** WORK INSTRUCTION **
Output a verbatim copy of the data, cut off after the line that contains "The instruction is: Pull".

** DATA EXTRACT **
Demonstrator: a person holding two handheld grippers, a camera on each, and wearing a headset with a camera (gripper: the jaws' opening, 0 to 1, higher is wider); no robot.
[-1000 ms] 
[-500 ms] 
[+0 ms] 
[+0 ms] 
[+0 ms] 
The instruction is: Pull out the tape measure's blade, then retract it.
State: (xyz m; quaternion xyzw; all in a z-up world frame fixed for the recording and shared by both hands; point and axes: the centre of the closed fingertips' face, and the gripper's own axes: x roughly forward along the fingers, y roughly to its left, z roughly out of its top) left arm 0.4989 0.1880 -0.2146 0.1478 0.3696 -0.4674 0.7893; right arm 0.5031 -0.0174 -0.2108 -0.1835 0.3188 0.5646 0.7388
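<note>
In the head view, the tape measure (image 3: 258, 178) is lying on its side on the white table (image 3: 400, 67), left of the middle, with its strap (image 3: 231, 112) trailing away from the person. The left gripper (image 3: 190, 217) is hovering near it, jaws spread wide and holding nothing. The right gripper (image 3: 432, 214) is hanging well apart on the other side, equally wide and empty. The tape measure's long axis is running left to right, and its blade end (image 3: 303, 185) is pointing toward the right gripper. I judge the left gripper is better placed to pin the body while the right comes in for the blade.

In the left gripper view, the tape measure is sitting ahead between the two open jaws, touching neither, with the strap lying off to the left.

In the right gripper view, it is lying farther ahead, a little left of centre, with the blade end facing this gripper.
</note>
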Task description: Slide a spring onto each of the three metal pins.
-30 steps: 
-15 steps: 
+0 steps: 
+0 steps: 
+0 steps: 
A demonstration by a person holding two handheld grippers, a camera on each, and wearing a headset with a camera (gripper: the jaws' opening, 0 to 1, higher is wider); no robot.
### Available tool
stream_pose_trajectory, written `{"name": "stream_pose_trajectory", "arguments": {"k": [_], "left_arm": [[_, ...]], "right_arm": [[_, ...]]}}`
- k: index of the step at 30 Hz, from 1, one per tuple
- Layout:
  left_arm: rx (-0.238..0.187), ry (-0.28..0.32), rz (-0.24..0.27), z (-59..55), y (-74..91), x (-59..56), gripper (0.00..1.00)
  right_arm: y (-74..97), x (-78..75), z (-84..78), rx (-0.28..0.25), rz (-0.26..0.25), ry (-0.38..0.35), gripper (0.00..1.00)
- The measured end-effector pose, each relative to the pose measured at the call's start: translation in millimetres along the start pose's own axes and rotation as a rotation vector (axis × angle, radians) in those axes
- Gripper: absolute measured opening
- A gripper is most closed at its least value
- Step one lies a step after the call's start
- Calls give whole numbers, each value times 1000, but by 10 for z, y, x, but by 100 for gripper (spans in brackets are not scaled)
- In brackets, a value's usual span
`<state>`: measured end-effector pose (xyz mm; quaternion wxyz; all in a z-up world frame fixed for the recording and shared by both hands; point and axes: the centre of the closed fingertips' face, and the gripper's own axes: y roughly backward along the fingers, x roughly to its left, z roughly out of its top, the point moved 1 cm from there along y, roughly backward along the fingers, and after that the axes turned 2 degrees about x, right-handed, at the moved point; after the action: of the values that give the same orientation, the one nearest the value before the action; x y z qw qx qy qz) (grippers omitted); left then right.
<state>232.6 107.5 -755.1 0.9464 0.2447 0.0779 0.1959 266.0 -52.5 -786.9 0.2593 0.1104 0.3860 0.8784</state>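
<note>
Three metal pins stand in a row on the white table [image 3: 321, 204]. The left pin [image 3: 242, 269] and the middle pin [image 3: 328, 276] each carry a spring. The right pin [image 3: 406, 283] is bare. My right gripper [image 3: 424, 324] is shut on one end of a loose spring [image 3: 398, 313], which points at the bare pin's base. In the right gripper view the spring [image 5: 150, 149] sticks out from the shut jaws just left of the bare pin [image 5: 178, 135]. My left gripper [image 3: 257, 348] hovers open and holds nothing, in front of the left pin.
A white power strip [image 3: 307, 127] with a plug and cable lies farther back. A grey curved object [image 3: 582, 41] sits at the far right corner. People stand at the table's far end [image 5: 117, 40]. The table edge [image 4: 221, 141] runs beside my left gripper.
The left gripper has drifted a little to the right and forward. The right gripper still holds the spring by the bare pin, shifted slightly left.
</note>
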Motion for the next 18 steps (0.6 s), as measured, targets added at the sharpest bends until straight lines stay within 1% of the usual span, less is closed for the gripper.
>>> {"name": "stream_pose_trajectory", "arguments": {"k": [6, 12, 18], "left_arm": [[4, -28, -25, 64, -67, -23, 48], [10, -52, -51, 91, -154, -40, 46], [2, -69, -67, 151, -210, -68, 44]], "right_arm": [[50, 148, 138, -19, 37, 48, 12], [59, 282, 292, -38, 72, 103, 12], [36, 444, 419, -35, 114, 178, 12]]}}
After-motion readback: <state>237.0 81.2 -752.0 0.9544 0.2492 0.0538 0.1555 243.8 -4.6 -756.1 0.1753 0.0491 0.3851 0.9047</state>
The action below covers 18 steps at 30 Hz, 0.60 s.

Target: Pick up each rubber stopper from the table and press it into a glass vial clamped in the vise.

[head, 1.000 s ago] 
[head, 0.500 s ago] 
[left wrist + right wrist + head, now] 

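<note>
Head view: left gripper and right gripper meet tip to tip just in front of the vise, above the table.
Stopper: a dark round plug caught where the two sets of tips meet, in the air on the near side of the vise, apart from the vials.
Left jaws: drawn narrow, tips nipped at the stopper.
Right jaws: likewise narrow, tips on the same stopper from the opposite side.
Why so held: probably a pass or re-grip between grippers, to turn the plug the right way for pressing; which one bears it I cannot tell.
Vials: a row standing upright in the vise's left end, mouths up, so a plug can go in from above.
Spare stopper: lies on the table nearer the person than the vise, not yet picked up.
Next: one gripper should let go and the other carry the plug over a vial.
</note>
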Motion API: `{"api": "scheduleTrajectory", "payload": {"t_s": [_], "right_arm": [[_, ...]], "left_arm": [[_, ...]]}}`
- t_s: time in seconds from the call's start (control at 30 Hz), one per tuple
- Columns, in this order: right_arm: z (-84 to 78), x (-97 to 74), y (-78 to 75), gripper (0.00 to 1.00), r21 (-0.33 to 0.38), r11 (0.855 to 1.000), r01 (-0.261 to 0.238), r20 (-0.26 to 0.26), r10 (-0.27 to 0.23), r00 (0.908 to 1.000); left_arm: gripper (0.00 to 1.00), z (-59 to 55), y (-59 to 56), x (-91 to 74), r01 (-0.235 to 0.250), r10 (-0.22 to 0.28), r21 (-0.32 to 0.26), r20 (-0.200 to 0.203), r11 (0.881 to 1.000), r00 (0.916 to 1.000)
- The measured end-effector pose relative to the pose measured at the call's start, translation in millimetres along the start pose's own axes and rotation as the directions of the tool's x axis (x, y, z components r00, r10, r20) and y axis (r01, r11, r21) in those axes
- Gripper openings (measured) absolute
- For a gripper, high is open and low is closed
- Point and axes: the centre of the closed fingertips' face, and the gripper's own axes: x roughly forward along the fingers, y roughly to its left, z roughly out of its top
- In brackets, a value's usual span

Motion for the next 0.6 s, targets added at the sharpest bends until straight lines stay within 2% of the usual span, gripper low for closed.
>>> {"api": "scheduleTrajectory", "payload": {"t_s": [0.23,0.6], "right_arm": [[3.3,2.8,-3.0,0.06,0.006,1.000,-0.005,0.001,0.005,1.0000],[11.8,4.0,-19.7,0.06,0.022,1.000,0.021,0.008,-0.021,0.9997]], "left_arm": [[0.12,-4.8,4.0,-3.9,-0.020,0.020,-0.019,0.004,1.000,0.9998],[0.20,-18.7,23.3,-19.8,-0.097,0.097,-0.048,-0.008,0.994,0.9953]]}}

** ANSWER BELOW **
Demonstrator: a person holding two handheld grippers, a camera on each, and wearing a headset with a camera (gripper: the jaws' opening, 0 to 1, higher is wider); no robot.
[-1000 ms] 
[-500 ms] 
[+0 ms] 
[+0 ms] 
[+0 ms] 
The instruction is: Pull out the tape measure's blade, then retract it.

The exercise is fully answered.